**WHAT THE EXERCISE ASKS:** The answer should hold every line of the listing, unchanged and free of images.

**DATASET EXCERPT:**
[Start of section]
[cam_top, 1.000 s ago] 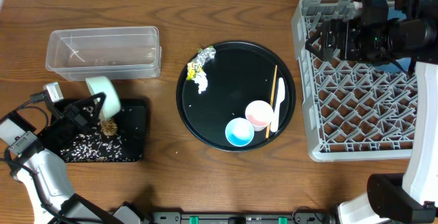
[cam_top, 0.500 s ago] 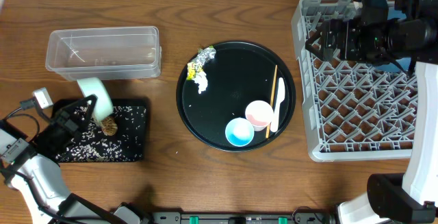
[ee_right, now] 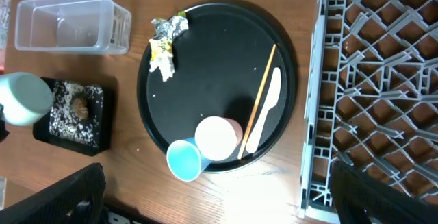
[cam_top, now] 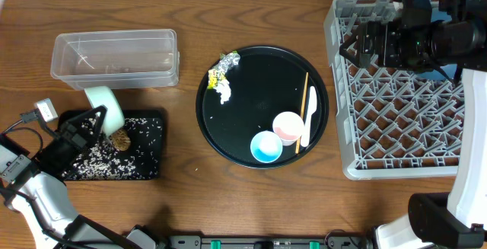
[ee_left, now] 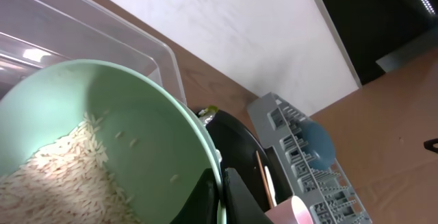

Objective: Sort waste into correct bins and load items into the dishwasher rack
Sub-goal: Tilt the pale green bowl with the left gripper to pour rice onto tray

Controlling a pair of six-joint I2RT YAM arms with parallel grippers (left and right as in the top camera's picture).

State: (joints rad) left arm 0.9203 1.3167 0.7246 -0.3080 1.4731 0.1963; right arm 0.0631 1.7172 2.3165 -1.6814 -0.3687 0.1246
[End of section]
**RESPONSE FOR THIS EXERCISE:**
[cam_top, 1.000 s ago] 
[cam_top, 0.500 s ago] 
[ee_right, now] 
[cam_top, now] 
[ee_left, now] 

Objective: Sort waste into correct bins and load items into the dishwasher rack
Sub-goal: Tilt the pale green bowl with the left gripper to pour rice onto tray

Controlling a pair of six-joint I2RT YAM arms with parallel grippers (left and right as in the top camera's picture).

State: (joints rad) left arm 0.9203 1.3167 0.7246 -0.3080 1.4731 0.1963; right arm 0.0631 1.7172 2.3165 -1.6814 -0.3687 0.1246

This output requires nothing further.